There will be 'K' lines of output containing one unique sequence on each line in non-decreasing order which sums up to 'N'. 'K' is the total number of unique sequences.
Note:
You do not need to print anything, it has already been taken care of. Just implement the given function.
Constraints:
1 <= N <= 50
Time Limit: 1sec
Approach 1
- The Naive approach uses a brute-force method to generate all the possible compositions possible by partitioning the given number
- For generating the combinations, let’s start from 1 because the minimum positive integer is 1. For every position, we will try all numbers from 1 to N, and solve the problem recursively for other positions.
- When we place a number at a position we decrease the remaining sum and move to the next position.
- Whenever our remaining sum = 0, we will store the sequence in an array, sort that array(to store sequence in nondecreasing order), and insert it into a set.
- We need to store each valid combination in a set so that we can avoid the duplicate combinations in our final answer [For example, the sequence [1,2,3] and [3,1,2] are the same, so we need to sort both sequences so that they both become [1,2,3] and the set will store only one instance of [1,2,3]. ]
- In the end, we will print all possible combinations.
Approach 2
- This approach might look similar to the brute force approach in terms of time and space complexity yet, it is more efficient for some large numbers.
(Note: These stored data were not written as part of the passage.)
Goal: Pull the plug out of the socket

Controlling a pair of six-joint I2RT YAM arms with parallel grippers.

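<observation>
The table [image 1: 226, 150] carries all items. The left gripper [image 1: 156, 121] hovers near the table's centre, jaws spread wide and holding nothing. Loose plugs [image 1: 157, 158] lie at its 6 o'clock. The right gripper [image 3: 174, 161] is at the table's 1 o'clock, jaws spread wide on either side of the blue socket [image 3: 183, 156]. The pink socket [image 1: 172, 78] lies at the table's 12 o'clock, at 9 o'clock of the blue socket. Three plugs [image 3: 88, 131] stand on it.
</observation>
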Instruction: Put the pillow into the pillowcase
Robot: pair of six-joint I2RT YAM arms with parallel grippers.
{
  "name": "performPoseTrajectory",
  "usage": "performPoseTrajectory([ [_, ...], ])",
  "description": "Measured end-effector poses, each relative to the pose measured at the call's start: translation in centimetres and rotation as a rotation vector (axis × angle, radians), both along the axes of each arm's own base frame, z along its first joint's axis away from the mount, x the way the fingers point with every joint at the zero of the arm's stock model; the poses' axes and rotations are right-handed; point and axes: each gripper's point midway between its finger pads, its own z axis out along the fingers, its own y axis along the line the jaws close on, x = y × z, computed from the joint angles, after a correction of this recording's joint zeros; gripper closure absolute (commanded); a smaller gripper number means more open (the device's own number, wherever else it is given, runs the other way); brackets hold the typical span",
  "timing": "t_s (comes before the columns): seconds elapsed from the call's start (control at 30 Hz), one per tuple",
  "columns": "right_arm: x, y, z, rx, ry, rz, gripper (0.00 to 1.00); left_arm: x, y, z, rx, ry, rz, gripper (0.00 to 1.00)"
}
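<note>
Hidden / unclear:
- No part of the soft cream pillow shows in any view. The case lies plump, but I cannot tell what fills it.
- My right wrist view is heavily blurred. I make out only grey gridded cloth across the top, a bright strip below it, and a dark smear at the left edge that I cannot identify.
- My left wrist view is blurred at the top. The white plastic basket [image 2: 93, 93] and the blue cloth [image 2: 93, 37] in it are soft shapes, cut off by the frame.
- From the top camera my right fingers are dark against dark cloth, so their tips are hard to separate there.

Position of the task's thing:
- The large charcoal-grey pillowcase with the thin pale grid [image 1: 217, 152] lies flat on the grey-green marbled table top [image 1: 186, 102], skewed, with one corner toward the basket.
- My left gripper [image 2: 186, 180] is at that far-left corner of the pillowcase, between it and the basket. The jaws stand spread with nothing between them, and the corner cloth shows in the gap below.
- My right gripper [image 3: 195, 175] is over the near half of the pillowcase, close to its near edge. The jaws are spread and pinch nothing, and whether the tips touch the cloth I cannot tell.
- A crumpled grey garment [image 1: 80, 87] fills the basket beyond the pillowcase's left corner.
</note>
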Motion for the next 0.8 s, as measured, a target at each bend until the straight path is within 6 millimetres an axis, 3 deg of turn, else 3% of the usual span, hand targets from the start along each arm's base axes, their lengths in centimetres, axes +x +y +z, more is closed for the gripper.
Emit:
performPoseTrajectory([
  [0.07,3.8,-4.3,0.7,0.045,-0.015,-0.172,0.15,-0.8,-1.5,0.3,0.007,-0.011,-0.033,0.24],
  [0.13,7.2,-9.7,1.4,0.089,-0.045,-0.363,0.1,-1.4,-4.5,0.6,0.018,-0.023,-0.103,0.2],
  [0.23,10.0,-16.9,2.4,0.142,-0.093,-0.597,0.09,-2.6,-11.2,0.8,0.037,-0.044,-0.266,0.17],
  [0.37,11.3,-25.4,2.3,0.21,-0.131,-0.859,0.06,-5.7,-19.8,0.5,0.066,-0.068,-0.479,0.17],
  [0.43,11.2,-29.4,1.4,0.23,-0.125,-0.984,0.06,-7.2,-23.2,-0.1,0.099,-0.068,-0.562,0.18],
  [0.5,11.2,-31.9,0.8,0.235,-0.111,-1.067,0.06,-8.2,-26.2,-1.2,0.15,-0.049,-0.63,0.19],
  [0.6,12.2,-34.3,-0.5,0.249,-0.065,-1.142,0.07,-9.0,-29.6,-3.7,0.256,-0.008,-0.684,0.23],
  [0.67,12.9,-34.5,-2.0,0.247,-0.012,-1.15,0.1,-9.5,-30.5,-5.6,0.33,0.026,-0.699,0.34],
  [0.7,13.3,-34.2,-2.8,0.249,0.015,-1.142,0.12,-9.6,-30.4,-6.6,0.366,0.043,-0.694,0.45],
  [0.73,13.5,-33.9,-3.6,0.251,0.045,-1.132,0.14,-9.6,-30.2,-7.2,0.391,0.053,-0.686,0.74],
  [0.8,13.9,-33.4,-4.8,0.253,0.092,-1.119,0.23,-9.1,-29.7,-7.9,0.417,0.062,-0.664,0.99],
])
- We can improve the complexity by only generating unique combinations and thus by making less recursive calls in each iteration.
- The idea is to move recursively from start till the remaining sum so that the chosen number will always be a valid one.
- When we select a number we append it to the array, update the start as this new number and the remaining sum accordingly( Notice that we are always appending numbers in non-decreasing order only, which helps in reducing the overhead of duplicacy).
- Whenever the remaining sum is 0, we print the combination and return removing the last added number.